With recent settlements over “all natural,” “100% natural,” and “nothing artificial” labeling totaling in the millions of dollars, the industry is concerned that a litigious Pandora’s box has been opened.  Indeed, in the last year, over two hundred lawsuits have been filed challenging the use of the word “natural” or “all natural” on products that contain ingredients that plaintiffs allege are not natural, such as SAPP, GMO ingredients, and high-fructose corn syrup.

Given the increase in this type of litigation, the FDA is under increased pressure to define the labeling term “natural,” but has stood behind its prior statement that the agency “understands and appreciates that consumers depend on accurate labeling when making food choices. That’s why [it has] clearly defined certain terms that have public health implications, like ‘low-fat’ or ‘light.’ Defining ‘natural’ represents additional challenges when food has been processed and is no longer the product of the earth.”  The FDA has explicitly stated that it has “not developed a definition for the use of the term natural or its derivatives,” meaning that the industry is operating under no guidance on the issue.

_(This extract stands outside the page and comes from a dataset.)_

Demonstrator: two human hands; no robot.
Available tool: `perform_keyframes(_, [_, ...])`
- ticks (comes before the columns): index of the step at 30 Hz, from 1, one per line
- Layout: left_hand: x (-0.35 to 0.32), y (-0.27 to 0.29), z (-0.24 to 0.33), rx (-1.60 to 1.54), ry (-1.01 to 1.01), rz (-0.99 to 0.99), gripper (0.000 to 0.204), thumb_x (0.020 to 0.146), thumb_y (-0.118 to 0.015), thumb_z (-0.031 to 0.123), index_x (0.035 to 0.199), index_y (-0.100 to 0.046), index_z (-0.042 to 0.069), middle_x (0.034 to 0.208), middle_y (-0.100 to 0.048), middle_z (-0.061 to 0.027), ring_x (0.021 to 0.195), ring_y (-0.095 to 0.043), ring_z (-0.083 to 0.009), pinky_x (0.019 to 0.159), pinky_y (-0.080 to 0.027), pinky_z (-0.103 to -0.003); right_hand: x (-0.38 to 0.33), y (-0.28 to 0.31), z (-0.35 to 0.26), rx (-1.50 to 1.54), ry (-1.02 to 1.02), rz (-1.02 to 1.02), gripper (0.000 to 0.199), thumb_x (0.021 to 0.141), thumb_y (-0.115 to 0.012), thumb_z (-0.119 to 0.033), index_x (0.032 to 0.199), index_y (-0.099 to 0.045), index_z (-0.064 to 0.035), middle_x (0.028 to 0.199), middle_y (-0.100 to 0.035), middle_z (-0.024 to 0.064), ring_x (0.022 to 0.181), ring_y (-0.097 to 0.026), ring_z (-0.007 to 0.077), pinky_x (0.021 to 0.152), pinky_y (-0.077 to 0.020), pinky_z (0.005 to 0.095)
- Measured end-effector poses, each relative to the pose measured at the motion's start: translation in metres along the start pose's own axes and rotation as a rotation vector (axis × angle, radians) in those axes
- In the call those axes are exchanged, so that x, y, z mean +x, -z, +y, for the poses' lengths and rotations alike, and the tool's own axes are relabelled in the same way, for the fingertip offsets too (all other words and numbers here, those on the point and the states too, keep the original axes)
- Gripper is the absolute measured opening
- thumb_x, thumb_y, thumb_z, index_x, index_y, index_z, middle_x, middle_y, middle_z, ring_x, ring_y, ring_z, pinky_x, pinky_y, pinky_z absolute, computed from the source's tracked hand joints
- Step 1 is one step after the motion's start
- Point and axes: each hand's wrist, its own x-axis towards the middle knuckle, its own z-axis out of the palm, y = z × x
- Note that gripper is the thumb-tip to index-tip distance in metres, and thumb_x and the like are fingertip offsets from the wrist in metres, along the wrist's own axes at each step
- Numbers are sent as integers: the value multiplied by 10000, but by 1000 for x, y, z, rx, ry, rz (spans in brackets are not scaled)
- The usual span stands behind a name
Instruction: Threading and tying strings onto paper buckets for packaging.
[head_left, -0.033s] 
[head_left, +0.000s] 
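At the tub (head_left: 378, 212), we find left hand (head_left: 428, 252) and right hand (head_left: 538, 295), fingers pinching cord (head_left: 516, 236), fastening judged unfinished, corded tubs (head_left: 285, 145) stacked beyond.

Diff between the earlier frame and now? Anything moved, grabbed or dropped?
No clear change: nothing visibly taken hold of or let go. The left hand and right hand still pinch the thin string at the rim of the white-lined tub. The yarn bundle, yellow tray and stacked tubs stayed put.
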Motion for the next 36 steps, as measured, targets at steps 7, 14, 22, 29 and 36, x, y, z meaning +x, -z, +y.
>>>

Pending legislation, The Safe and Accurate Food Labeling Act, would require the FDA to set regulations for “natural” claims made on food packaging.  The Act was introduced in the House and then referred to committee in April of this year.  However, if litigation over the matter continues, “natural” labels could disappear regardless of whether the FDA promulgates regulations or guidelines.  New, ambiguous-yet-health-implying terminology is already popping up on health food labels – which may now be labeled as “simple” or “wholesome.”